Grace Genszler

Mechanical & Aerospace Engineering

Overview

Grace Genszler earned a Bachelor of Arts in Physics from Wheaton College in Massachusetts in May 2018 with a minor in Mathematics. Through a dual degree program with Dartmouth College, she also earned a Bachelor of Engineering with a concentration in Computational Sciences in June 2019. After taking a gap year to work in an artisanal bakery, Grace joined the Space Imaging and Optical Systems laboratory, run by Professor Dmitry Savransky, to do research on distributed space systems in the fall of 2020 as a Ph.D. student in Aerospace Engineering. Her research focuses on the dynamics of starshade-telescope space-based observatories and mission planning for direct imaging exoplanet observations. She is a Matthew Isakowitz Fellow, as well as a recipient of a NASA New York Space Grant Fellowship.

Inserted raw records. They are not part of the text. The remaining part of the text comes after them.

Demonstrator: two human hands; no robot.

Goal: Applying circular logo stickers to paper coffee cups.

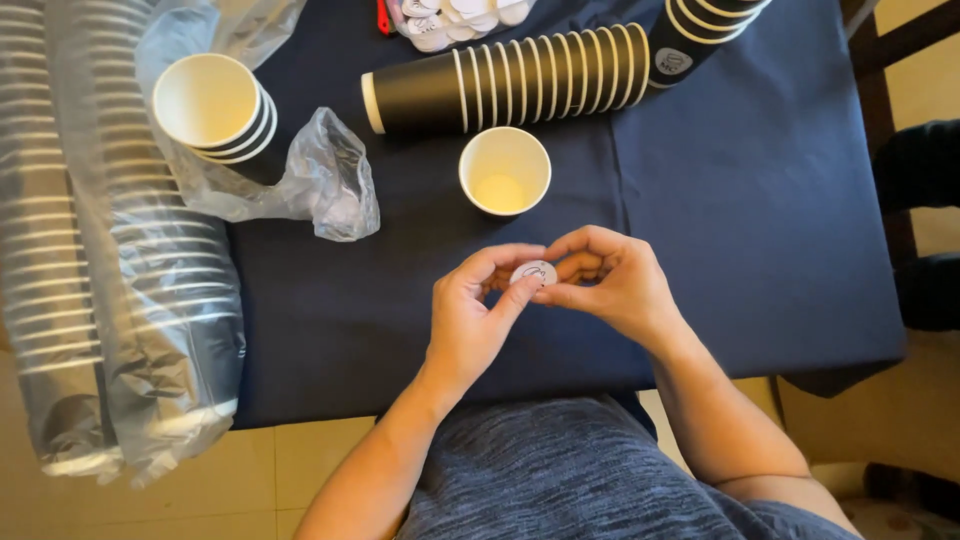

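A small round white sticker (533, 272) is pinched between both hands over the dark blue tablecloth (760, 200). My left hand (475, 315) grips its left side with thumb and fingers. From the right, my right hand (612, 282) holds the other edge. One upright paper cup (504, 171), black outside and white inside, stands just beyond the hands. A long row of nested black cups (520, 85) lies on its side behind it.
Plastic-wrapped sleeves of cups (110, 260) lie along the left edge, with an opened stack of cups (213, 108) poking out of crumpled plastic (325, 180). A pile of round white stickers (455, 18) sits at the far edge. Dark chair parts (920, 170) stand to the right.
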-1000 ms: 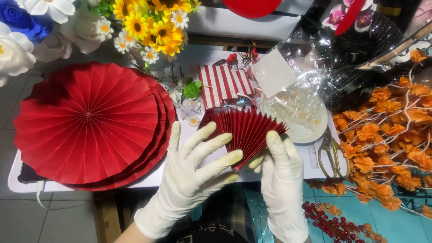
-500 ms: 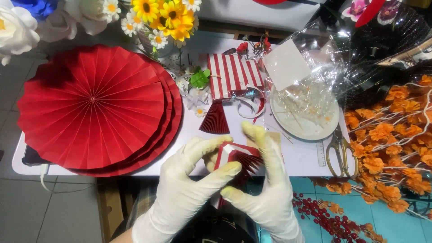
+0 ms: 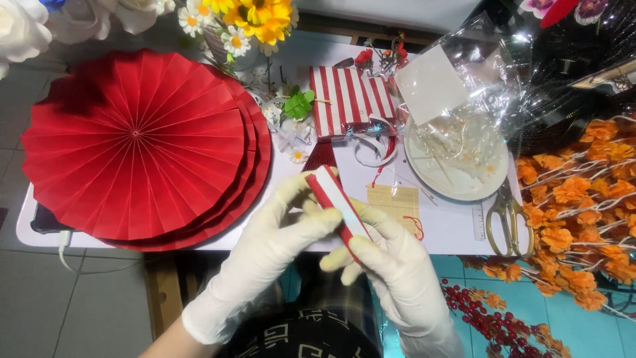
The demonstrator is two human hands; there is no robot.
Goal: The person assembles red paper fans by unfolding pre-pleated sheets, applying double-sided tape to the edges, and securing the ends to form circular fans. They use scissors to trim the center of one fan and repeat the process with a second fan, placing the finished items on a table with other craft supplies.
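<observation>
- White table (image 3: 450,232) crowded: round red paper fans (image 3: 139,142) left, plate (image 3: 457,179) and scissors (image 3: 509,219) right.
- Left hand (image 3: 271,248) and right hand (image 3: 391,265), gloved, pinch a folded red fan (image 3: 338,204) shut over the table's near edge.
- Grey floor lies open on the left.

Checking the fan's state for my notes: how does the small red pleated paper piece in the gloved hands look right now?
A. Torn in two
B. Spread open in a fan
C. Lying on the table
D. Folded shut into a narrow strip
D: the red pleated piece is pressed flat into a narrow strip, pinched between the left hand and right hand.
</observation>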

For her honors thesis at Wheaton, she studied the numerical modeling of tethered satellite system dynamics. At Dartmouth, she worked on a design for a Martian greenhouse to support a crewed mission for her capstone. This project won NASA’s 2019 BIG Idea Challenge. Grace was also part of Cornell’s inaugural SmallSat Mission Design School where she developed a mission concept to characterize the lunar environment at radio frequencies. As a Matthew Isakowitz Fellow, she interned at Virgin Orbit. There, she worked on the propulsion stages team by modeling the propellant budgets and the mission design team by doing trajectory optimization work.